Sainte Colette, que nos coeurs deviennent durs comme des pierres.

[…]

Gertrude, […]

Fille de l’Écriture écrite par le cilice,

Miel fondu dans le vin douloureux de la vie,

Cinnamome jetée dans la prison de l’encensoir,

Sainte Gertrude, versez votre ivresse dans nos coeurs.

[…]

Hélène, […]

Tête frappée en médaille et en monnaie d’amour,

[…]

Mathilde, dont les genoux furent le sceau des dalles,

[…]

Natalie emmêlant bure et cuir à la soie,

[…]

Paule, cendre, corde et pierre, fagot d’épines,

[…]

Épaule où le vieux moine grava le nom de Dieu, […][51].
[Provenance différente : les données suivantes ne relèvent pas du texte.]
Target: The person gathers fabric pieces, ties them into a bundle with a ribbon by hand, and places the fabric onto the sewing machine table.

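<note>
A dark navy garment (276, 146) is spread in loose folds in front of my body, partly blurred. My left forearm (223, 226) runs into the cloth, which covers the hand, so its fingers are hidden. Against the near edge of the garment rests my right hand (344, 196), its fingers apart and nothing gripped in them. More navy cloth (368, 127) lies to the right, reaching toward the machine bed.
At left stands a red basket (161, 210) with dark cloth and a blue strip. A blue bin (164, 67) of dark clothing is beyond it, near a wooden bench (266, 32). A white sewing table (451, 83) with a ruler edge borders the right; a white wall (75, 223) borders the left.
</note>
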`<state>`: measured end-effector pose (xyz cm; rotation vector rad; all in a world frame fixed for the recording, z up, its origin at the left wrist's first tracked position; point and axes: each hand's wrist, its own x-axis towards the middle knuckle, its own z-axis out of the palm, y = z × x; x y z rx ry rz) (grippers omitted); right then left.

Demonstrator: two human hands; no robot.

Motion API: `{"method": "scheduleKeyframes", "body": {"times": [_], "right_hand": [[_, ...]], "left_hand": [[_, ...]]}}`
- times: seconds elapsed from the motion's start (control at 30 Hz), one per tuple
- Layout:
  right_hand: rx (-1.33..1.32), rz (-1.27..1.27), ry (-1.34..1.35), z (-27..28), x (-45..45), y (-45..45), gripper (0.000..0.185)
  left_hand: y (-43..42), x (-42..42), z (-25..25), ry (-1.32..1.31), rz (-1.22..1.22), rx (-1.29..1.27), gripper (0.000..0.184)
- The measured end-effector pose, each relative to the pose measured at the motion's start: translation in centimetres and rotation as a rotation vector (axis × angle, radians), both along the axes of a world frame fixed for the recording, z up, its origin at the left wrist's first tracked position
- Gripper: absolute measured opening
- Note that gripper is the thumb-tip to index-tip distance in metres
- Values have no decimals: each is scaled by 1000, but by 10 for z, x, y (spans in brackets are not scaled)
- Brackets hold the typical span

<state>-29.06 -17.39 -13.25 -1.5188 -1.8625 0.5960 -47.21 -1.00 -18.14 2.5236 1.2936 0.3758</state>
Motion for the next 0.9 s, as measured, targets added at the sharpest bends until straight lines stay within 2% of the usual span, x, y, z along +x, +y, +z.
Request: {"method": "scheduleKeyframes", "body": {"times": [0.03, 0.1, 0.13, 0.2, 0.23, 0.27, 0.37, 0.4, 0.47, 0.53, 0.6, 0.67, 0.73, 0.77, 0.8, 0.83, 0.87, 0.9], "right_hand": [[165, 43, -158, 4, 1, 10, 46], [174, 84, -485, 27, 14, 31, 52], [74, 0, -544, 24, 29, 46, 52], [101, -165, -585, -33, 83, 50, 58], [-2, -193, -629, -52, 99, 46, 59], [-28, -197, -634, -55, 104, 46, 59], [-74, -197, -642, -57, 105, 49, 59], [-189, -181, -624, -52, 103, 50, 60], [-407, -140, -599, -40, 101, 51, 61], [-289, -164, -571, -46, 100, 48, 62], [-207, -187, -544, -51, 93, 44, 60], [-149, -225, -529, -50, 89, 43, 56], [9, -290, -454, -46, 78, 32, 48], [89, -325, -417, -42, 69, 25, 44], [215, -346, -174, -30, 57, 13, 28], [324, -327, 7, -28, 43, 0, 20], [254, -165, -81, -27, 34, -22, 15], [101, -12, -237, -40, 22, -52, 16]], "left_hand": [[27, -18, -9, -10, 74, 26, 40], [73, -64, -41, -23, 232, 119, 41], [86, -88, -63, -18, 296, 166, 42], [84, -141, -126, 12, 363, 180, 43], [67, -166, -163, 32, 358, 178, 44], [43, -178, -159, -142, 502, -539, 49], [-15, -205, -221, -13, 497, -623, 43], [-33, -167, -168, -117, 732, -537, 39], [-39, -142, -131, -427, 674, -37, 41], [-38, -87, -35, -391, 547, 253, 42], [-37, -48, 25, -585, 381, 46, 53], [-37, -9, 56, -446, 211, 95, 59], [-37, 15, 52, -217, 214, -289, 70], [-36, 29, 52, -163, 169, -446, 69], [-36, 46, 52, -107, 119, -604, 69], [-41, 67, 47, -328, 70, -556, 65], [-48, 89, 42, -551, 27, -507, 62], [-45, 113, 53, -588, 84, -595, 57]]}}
Ainsi, l’écriture symboliste s’approprie les forces confondues de l’Idée et de la matière et il semble que cette prérogative démiurgique dont la puissance veut s’égaler à celle de la science remodelant le monde ait été rendue possible par un recours à l’art mystique du Moyen Âge. Nous pourrions terminer ce parcours qui demanderait sans doute d’autres développements en rappelant que, dans les nouvelles sciences humaines comme l’anthropologie et la psychanalyse qui voient le jour au tournant du siècle, l’attention se porte également sur les catégories « mystiques » de la pensée. La littérature symboliste ne fut certainement pas en reste de ces avancées théoriques dont les méthodes se retrouveront ensuite chez le dernier Bergson et, au-delà, dans la phénoménologie d’un Bataille.